Top of Stored data
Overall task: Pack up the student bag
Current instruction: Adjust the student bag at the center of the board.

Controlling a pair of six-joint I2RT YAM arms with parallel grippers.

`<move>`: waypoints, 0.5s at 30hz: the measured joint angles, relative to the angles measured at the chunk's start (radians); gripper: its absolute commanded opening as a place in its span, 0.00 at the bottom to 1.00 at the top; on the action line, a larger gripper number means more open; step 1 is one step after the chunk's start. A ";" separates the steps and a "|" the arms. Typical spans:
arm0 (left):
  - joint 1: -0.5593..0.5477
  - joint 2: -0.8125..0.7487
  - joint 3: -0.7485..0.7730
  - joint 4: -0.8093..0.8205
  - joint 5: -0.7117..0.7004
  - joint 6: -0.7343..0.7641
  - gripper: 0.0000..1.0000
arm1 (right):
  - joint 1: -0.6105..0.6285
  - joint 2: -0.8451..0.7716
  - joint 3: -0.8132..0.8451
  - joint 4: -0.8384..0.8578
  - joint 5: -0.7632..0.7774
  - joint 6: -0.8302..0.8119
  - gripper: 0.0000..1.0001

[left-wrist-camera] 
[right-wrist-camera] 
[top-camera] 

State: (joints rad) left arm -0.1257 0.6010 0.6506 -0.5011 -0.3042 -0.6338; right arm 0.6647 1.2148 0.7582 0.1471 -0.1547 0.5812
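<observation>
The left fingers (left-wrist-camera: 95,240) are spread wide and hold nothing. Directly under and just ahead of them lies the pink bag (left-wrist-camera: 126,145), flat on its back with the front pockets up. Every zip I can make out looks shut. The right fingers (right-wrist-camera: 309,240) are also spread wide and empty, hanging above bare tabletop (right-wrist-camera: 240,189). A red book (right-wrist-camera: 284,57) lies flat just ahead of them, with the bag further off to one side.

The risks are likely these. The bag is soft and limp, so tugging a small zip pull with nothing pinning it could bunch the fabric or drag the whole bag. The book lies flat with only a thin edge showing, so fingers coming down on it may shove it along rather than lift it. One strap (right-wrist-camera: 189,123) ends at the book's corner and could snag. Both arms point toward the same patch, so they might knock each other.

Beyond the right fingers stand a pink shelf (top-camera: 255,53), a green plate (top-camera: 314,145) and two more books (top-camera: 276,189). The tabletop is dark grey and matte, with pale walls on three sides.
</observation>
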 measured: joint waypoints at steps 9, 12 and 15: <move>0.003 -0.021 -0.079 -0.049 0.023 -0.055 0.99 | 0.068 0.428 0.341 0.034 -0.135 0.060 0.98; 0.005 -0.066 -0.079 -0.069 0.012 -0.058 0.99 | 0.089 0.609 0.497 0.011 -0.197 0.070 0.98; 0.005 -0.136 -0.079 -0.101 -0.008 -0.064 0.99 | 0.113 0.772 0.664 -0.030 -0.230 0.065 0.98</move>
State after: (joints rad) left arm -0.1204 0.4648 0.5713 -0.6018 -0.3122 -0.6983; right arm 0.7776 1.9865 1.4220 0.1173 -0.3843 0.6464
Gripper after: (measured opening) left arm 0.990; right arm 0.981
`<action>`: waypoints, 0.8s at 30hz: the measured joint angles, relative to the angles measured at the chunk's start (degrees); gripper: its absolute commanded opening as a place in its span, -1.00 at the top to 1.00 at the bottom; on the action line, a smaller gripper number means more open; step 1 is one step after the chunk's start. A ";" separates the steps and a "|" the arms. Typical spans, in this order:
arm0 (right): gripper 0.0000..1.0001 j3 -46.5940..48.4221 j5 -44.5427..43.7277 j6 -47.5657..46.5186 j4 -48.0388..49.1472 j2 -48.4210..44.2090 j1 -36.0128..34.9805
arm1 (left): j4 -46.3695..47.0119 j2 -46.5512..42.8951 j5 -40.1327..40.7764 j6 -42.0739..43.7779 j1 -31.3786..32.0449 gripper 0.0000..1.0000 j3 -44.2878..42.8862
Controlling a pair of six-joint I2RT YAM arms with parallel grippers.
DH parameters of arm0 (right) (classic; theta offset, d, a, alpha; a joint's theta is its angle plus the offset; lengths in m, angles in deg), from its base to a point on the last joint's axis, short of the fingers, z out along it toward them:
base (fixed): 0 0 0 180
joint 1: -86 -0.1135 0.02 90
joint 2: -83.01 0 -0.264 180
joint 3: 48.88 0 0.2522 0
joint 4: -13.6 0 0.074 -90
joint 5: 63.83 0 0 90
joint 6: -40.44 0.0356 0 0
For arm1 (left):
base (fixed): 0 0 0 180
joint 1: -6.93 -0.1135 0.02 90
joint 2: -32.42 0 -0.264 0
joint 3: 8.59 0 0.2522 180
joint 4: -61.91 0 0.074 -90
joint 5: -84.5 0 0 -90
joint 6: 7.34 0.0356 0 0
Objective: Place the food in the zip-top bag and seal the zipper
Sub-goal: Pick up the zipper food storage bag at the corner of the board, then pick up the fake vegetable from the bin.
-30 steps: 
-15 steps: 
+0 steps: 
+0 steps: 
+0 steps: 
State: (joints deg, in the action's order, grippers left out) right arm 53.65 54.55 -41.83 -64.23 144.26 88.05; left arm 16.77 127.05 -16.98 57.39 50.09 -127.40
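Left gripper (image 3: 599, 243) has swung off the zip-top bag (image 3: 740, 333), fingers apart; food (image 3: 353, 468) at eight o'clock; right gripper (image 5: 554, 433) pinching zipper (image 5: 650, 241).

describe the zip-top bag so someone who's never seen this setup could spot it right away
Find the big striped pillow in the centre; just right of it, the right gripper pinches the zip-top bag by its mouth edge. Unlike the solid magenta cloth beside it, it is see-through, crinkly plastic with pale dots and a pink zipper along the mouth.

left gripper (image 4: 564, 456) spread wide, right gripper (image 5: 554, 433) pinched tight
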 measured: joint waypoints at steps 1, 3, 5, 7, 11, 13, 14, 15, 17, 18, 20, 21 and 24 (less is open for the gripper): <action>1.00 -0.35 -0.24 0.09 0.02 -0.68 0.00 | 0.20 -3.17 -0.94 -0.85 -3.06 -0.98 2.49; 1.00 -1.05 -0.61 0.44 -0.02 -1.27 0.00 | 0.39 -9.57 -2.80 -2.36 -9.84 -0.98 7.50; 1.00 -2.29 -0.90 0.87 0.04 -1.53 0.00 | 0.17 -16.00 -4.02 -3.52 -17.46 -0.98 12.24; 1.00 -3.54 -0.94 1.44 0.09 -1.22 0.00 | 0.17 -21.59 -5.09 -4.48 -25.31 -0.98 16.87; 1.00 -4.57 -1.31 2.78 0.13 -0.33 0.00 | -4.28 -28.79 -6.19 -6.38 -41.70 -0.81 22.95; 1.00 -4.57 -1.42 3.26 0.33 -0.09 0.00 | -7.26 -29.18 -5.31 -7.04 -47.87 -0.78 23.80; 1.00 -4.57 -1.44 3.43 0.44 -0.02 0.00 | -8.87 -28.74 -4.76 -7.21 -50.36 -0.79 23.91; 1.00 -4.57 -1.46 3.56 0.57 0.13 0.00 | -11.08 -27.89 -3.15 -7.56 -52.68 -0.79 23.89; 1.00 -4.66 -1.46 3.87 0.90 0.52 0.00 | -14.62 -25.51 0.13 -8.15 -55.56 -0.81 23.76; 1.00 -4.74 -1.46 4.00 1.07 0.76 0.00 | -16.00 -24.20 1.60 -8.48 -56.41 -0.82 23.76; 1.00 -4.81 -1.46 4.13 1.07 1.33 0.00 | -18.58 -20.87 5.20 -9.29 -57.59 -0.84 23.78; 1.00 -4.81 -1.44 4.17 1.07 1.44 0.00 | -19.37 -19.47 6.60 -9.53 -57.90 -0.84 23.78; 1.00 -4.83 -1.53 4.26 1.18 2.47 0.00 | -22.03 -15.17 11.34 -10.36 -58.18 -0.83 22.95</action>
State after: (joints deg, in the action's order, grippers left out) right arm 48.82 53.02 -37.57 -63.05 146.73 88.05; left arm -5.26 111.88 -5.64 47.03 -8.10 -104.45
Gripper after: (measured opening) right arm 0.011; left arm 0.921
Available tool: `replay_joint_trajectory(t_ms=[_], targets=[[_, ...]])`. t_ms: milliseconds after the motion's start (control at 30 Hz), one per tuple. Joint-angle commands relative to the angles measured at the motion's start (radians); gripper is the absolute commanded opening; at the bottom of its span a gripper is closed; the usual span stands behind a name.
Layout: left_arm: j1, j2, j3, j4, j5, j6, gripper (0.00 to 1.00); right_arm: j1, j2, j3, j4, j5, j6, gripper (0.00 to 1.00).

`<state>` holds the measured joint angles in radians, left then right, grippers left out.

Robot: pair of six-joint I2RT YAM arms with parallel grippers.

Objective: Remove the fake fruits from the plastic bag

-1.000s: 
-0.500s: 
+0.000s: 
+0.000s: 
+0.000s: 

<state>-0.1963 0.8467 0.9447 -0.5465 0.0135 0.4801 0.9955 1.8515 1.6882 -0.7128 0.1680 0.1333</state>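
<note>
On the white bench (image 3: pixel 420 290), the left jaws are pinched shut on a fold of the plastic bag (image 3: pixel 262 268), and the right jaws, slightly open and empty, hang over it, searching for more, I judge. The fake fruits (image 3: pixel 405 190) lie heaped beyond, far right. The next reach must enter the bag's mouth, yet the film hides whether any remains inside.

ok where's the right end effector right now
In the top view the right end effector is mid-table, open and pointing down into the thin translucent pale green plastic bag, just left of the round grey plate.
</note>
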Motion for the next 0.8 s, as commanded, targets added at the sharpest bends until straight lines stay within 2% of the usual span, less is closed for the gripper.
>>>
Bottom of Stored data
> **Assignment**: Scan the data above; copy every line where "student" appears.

> **Exercise answer**:
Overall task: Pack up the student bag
Current instruction: Adjust the student bag at the center of the board.

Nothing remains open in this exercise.